==== Listed entries

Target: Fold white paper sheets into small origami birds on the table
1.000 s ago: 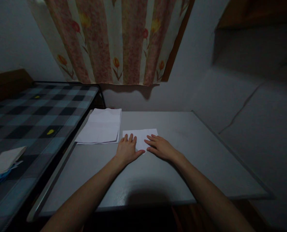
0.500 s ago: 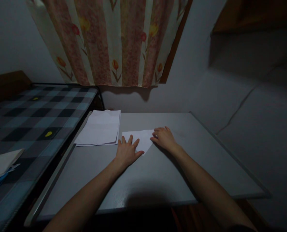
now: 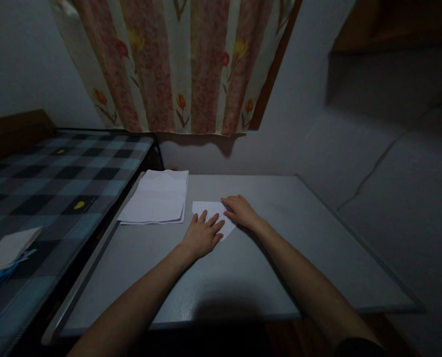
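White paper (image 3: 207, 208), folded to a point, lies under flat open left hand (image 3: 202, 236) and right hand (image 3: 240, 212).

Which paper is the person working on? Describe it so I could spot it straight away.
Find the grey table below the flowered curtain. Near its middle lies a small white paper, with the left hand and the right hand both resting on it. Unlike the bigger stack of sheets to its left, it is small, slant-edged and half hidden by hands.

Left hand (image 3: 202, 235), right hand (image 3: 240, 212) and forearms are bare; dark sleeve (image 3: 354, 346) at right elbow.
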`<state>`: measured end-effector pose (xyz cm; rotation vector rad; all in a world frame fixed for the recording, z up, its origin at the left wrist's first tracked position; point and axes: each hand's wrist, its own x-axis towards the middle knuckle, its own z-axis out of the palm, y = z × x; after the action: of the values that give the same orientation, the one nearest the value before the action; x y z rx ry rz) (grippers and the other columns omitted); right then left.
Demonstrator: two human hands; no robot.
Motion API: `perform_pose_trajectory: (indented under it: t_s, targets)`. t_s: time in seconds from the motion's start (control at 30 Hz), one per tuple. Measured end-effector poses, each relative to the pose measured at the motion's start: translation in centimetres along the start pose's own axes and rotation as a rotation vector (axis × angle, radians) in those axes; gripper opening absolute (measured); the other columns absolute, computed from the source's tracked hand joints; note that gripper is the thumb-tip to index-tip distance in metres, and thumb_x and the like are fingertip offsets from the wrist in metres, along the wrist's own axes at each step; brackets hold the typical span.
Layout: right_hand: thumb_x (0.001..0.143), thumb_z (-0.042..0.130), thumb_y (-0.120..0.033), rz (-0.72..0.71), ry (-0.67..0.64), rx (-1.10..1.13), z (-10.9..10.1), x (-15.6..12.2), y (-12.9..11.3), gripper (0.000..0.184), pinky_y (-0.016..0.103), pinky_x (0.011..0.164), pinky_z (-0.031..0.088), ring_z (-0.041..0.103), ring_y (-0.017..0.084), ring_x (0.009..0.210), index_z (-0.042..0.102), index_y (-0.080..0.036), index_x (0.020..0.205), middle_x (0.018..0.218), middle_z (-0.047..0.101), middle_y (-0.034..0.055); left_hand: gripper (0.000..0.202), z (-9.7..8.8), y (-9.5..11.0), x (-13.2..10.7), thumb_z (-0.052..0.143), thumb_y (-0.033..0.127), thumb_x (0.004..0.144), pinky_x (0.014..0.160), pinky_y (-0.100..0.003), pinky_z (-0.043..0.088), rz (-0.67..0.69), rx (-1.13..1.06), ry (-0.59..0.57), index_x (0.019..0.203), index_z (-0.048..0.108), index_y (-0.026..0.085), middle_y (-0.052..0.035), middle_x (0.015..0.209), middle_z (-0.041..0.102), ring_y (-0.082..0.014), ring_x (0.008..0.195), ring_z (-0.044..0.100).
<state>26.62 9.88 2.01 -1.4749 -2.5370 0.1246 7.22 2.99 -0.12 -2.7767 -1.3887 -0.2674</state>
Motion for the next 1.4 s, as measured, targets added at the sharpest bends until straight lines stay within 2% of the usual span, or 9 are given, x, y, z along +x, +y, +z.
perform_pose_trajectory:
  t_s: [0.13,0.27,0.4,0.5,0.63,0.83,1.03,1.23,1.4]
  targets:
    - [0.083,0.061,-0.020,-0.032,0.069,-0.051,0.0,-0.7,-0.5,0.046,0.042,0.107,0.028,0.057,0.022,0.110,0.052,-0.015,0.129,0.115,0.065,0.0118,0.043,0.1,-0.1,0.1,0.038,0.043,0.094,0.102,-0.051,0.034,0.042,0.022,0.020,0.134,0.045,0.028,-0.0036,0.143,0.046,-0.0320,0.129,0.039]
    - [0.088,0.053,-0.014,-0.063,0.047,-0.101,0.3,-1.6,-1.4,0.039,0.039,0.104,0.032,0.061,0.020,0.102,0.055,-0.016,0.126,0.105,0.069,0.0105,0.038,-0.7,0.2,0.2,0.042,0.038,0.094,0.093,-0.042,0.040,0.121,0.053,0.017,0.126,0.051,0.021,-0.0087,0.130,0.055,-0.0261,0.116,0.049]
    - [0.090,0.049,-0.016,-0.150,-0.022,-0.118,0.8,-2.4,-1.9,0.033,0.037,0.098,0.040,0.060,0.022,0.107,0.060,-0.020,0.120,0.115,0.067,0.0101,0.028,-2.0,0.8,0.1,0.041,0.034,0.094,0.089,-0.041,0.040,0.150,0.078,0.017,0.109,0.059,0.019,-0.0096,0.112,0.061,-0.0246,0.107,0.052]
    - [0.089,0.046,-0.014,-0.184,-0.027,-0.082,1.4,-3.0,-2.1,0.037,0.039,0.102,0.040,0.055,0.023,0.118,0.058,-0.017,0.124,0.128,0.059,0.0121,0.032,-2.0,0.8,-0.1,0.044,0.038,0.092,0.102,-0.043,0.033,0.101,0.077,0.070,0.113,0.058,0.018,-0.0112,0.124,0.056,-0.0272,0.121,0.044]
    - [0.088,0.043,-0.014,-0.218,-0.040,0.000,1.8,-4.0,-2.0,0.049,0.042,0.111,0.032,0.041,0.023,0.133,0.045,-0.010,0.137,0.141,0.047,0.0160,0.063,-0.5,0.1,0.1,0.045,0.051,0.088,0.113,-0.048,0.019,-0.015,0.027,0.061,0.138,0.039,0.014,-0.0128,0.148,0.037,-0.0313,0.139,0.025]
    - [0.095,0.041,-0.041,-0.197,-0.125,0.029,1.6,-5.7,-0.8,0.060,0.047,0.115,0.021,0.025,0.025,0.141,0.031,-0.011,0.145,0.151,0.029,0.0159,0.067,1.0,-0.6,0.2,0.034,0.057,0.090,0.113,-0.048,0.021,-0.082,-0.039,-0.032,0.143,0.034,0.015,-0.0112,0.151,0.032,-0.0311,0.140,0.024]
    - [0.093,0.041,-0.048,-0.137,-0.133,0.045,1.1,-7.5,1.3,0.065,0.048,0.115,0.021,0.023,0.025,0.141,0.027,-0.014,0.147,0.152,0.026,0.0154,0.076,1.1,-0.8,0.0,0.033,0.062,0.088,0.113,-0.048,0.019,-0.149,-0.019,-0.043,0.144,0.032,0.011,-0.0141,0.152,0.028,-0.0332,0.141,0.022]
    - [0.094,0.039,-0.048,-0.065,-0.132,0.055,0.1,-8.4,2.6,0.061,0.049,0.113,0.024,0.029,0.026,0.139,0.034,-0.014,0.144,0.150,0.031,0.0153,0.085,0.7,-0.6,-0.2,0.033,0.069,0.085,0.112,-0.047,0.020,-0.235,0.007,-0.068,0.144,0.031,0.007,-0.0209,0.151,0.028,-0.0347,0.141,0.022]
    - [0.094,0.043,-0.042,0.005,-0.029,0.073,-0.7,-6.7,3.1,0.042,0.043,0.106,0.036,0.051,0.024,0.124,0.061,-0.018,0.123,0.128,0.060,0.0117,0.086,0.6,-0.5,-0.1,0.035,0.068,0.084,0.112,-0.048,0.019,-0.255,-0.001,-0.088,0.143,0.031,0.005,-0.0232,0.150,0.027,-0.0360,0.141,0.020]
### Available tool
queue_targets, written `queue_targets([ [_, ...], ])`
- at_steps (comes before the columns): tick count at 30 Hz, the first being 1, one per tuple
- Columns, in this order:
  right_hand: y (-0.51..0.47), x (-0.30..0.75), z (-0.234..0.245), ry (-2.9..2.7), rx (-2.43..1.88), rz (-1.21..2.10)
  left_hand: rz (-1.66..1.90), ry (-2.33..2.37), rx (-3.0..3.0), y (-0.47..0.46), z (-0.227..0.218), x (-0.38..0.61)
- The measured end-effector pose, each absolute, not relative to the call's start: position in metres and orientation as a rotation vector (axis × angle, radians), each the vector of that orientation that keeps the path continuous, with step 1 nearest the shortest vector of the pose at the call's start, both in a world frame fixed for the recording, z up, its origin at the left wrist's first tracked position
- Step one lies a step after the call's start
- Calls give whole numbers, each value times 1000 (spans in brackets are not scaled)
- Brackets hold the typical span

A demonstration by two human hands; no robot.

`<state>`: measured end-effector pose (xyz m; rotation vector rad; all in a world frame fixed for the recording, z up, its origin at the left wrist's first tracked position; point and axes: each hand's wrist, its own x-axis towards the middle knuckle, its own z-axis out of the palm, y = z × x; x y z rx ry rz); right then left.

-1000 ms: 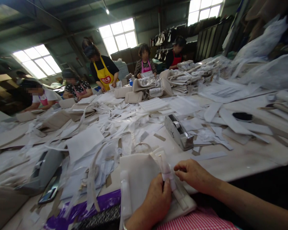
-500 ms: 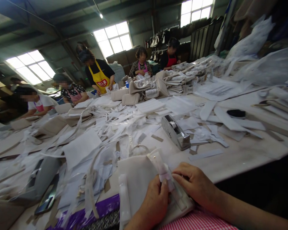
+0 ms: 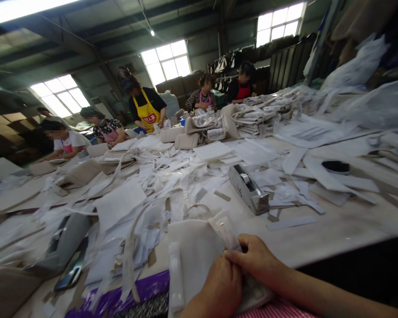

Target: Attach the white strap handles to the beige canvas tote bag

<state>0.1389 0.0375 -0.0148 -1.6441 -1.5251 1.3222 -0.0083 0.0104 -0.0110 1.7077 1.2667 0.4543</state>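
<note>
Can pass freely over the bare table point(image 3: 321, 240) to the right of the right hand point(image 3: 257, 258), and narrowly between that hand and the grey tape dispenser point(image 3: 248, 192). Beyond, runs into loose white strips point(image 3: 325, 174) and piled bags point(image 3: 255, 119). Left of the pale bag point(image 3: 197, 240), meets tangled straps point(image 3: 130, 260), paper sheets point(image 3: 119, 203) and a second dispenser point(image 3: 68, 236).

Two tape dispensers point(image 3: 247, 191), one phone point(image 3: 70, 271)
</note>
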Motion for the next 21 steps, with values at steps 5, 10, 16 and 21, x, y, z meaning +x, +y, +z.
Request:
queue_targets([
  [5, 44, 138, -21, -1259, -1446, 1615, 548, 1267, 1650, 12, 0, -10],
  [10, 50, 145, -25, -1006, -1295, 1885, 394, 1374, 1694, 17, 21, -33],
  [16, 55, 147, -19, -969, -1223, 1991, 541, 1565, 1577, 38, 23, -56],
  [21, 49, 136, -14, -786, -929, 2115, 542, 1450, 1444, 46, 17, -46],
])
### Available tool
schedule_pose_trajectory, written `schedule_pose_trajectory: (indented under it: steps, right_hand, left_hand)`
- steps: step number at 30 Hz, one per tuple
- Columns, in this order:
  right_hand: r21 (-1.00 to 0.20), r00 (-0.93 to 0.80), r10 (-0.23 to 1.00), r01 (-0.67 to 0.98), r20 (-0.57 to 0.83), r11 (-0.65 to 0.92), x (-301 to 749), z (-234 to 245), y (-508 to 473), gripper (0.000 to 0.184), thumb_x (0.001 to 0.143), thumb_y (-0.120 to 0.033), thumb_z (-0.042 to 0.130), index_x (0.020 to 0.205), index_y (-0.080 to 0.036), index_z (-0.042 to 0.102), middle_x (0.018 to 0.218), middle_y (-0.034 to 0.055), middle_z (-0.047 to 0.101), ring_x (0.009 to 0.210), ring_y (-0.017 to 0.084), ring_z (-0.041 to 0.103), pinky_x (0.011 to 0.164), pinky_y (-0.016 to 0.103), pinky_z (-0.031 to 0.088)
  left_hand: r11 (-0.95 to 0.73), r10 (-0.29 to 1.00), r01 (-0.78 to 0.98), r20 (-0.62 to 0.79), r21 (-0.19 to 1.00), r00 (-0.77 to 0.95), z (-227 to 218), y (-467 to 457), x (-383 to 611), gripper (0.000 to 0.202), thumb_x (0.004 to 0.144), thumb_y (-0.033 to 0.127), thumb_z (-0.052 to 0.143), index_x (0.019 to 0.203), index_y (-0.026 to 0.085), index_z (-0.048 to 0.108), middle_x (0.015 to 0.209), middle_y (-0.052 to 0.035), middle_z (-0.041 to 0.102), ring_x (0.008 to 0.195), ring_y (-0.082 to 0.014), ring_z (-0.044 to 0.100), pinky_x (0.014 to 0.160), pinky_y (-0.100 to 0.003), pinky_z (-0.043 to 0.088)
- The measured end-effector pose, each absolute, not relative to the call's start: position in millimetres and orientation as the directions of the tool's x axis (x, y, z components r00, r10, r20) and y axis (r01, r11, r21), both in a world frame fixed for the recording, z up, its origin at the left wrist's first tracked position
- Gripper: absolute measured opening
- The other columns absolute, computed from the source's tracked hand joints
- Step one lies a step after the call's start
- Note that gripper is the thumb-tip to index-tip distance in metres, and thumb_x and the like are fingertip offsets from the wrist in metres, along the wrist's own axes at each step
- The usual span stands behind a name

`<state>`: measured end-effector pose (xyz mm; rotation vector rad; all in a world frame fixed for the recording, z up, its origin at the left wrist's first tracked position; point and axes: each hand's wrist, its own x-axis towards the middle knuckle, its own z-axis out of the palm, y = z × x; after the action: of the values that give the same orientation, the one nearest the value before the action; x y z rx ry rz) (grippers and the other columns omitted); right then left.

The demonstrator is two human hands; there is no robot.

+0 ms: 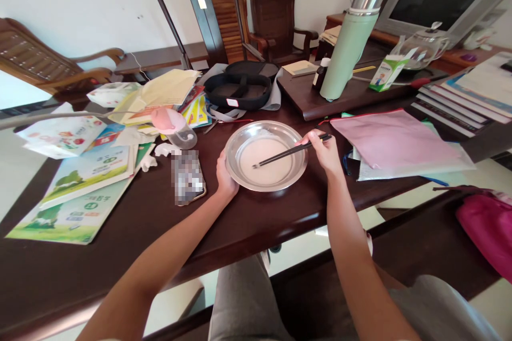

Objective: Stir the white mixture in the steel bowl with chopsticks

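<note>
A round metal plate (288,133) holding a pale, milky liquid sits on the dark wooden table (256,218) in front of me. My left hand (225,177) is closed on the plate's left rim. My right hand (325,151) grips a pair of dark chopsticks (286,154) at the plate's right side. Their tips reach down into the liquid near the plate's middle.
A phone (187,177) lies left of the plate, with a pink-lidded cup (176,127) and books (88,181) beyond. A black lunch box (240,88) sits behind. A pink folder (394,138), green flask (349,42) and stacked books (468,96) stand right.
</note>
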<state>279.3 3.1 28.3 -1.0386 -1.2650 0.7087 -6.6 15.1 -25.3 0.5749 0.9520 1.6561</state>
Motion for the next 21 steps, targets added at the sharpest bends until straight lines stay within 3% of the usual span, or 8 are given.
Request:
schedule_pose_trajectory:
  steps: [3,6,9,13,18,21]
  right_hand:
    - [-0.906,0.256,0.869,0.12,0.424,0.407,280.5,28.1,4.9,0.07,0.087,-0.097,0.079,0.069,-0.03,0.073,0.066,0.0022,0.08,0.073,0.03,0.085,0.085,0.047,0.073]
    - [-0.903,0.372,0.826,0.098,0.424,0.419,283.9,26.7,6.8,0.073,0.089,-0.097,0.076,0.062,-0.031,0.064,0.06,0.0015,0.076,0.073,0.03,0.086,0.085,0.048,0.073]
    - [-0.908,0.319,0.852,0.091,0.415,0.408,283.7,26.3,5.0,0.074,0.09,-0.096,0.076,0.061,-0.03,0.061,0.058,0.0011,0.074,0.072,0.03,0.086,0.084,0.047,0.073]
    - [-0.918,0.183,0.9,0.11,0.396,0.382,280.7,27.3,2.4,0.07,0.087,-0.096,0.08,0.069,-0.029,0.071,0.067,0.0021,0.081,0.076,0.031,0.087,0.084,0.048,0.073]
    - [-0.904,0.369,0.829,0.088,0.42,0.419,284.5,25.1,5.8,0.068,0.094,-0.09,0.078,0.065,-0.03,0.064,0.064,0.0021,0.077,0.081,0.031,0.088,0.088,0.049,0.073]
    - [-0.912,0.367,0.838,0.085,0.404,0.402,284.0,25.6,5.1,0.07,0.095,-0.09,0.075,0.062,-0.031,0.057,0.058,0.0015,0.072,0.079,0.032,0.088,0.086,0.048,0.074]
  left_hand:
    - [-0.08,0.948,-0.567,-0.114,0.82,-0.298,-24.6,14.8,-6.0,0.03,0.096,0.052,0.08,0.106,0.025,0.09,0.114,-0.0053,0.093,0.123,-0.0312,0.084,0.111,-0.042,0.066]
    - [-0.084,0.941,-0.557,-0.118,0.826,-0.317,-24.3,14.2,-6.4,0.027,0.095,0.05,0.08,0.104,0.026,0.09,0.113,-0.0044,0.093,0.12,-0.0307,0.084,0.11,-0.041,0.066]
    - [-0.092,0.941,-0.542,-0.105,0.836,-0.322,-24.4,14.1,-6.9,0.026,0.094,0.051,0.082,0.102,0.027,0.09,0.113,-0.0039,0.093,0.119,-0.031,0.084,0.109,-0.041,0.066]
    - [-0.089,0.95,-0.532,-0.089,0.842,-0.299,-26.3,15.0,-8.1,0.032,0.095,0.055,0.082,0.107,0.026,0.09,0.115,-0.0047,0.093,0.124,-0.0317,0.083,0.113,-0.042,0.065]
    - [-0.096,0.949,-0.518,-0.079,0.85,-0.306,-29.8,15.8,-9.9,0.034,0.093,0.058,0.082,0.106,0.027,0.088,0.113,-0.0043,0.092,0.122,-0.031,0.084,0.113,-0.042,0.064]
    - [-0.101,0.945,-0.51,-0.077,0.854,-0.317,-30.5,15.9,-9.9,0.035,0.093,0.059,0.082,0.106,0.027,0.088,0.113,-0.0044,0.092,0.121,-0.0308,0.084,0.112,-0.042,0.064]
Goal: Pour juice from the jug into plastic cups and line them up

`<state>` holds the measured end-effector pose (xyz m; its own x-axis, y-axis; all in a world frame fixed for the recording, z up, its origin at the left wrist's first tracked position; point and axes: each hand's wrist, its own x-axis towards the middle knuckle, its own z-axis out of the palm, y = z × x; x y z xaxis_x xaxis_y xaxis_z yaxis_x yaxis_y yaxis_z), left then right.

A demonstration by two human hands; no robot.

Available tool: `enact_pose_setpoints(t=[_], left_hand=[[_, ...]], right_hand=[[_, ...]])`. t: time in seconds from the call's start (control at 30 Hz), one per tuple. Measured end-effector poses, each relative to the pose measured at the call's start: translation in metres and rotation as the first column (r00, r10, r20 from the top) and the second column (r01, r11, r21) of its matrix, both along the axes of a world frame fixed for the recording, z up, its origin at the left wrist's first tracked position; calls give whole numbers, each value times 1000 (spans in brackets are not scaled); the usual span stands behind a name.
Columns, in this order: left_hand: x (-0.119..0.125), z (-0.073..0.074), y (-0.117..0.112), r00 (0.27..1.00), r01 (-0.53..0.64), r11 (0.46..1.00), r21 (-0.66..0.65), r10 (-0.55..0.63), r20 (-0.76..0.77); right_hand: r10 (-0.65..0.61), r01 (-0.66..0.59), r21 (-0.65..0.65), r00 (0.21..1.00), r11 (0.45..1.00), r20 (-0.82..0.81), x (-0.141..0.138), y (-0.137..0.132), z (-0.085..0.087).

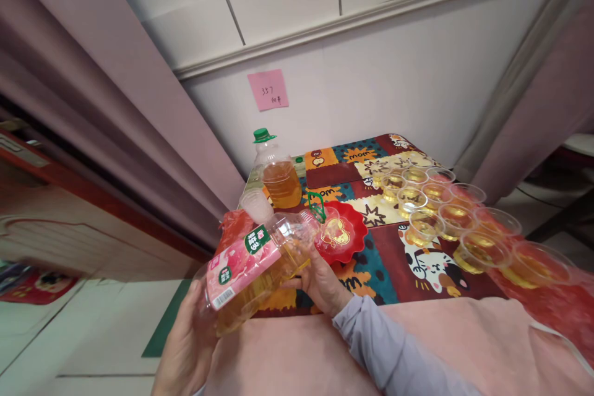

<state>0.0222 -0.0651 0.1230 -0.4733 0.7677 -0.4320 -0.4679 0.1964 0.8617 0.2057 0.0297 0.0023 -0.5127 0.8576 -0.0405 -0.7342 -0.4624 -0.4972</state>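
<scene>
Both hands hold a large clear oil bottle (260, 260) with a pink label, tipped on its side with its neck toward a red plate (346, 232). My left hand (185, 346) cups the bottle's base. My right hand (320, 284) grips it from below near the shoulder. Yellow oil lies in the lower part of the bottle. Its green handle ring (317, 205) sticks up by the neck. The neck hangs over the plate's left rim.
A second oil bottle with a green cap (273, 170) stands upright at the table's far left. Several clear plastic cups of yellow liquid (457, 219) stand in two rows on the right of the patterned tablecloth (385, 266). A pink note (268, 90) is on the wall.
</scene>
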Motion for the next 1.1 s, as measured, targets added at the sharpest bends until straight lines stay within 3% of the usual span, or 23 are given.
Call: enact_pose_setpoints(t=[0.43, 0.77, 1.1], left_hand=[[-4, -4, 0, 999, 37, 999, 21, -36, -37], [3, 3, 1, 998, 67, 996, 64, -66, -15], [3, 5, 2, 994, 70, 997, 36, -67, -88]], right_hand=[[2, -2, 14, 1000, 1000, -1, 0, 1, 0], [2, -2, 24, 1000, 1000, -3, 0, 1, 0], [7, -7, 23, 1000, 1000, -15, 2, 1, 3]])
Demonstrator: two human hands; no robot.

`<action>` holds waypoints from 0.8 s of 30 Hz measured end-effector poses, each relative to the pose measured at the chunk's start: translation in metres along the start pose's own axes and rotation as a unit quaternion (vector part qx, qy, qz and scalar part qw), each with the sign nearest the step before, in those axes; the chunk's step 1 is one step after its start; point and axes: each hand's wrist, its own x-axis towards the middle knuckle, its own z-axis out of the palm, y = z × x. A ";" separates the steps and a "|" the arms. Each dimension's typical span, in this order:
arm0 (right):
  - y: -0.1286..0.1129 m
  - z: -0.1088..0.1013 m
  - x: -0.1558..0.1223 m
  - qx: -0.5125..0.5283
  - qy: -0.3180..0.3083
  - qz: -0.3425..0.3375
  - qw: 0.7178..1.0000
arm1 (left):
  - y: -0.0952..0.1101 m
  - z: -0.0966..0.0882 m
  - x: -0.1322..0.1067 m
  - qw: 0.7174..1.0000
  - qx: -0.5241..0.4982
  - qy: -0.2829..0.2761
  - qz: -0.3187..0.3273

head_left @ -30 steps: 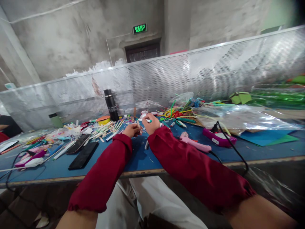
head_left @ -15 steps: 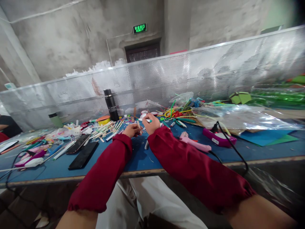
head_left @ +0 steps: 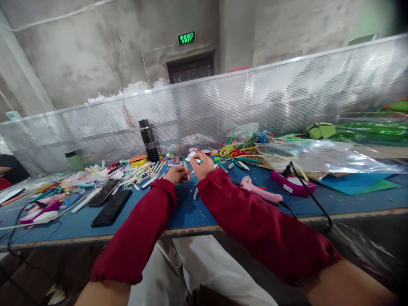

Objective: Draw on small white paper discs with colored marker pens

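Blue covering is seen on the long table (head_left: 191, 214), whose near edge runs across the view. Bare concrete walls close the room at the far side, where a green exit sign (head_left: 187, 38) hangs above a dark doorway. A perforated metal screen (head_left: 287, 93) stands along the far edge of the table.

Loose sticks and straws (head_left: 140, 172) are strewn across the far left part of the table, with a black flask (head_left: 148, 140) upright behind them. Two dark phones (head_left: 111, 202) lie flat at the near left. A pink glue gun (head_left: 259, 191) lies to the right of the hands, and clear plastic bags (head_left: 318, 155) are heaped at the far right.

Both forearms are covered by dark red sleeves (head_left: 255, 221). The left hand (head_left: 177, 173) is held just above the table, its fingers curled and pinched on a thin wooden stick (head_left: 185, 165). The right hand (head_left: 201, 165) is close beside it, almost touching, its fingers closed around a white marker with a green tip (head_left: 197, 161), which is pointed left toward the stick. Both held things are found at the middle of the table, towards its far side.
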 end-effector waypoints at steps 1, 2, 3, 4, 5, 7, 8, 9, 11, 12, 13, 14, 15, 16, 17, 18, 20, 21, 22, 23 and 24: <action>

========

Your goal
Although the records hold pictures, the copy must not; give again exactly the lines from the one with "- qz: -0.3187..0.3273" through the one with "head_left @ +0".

Exercise response
  - qz: -0.3187..0.3273

head_left @ -30 steps: 
head_left @ -15 steps: 
head_left @ +0 steps: 

What is written here forms the complete answer.